Desde que Reinaldo fez aquilo com Eduardo, aquele tio Reinaldo deixou de ser família no coração de Jocelino.
Não se deve cortesia a inimigos.
Reinaldo chocou-se contra a parede, produzindo um som surdo e pesado que fez os quadros tremerem. Seu rosto se contorceu de dor, numa careta horrível.
Era visível a força descomunal que Jocelino usara.
Ao ver a cena, Simone rastejou até Jocelino e abraçou suas pernas, chorando com o rosto banhado em lágrimas e ranho:
— Jocelino! Jocelino! Você não pode fazer isso com seu tio Reinaldo! Afinal de contas, somos uma família! O sangue é mais grosso que a água!

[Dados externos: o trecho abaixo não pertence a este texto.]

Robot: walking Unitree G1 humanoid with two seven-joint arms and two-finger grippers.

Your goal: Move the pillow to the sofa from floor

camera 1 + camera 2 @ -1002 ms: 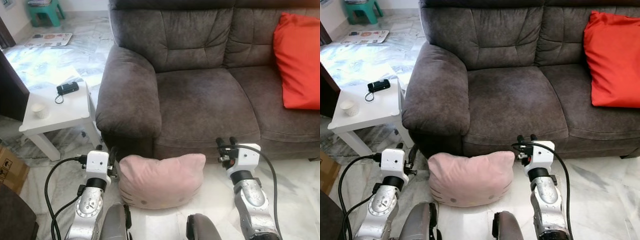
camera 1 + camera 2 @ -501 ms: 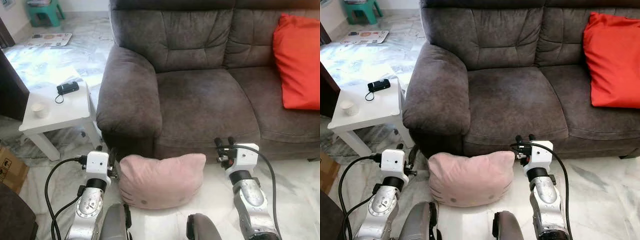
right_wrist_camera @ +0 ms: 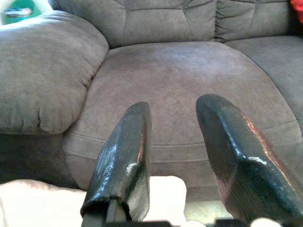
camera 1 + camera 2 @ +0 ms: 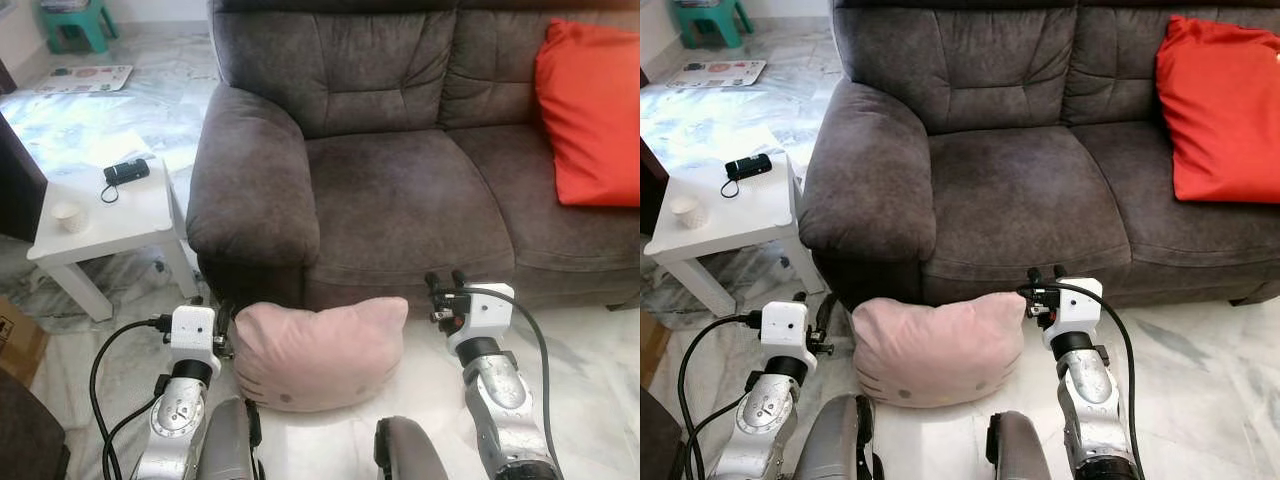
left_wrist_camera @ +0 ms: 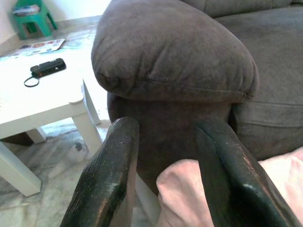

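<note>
A pink cat-face pillow [image 4: 318, 352] lies on the marble floor against the front of the grey-brown sofa [image 4: 400, 190]. My left gripper [image 4: 208, 303] is at the pillow's left edge, open, with the pillow's corner [image 5: 189, 189] between and below its fingers. My right gripper [image 4: 445, 279] stands open just off the pillow's right corner [image 3: 165, 189], level with the sofa seat's front edge. Neither gripper holds anything.
A red cushion [image 4: 588, 110] leans on the sofa's right seat. A white side table [image 4: 95, 215] with a black device [image 4: 126, 171] and a small cup [image 4: 68, 215] stands left of the sofa arm. A cardboard box [image 4: 15, 335] sits at the far left.
The view has shifted slightly, the camera moving. My right gripper has come a little closer to the pillow's right corner. The pillow stays on the floor.
</note>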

— Seu pai morreu cedo, se não fosse por Reinaldo, você não teria crescido em segurança. Nós só fomos momentaneamente cegados pela ganância, mas juro que nunca quisemos a vida de Eduardo!
— Uma família?
Jocelino baixou os olhos para ela, olhando-a como se fosse um lixo imundo. Um sorriso irônico curvou seus lábios, como se tivesse ouvido a maior piada de todas.
— Quando vocês drogaram e prenderam o vovô, desejando que ele morresse logo, por que não pensaram que éramos uma família?
— Quando torceram para que eu não tivesse nem um corpo para ser enterrado, por que não pensaram que éramos uma família?
— Simone, tio Reinaldo, vocês deveriam agradecer por não terem ido longe demais. Caso contrário, agora estariam tendo que pensar em como salvar suas próprias vidas!
Reinaldo e Simone engasgaram diante da ameaça indisfarçável de Jocelino.
Embora Jocelino tivesse seus momentos de rebeldia nos últimos anos, sua natureza era implacável. Dada a importância de Eduardo para ele, se eles realmente tivessem matado o velho, Jocelino certamente os faria em pedaços.
Vendo que Reinaldo e Simone não ousavam mais falar, um traço de escárnio passou pelos olhos de Jocelino.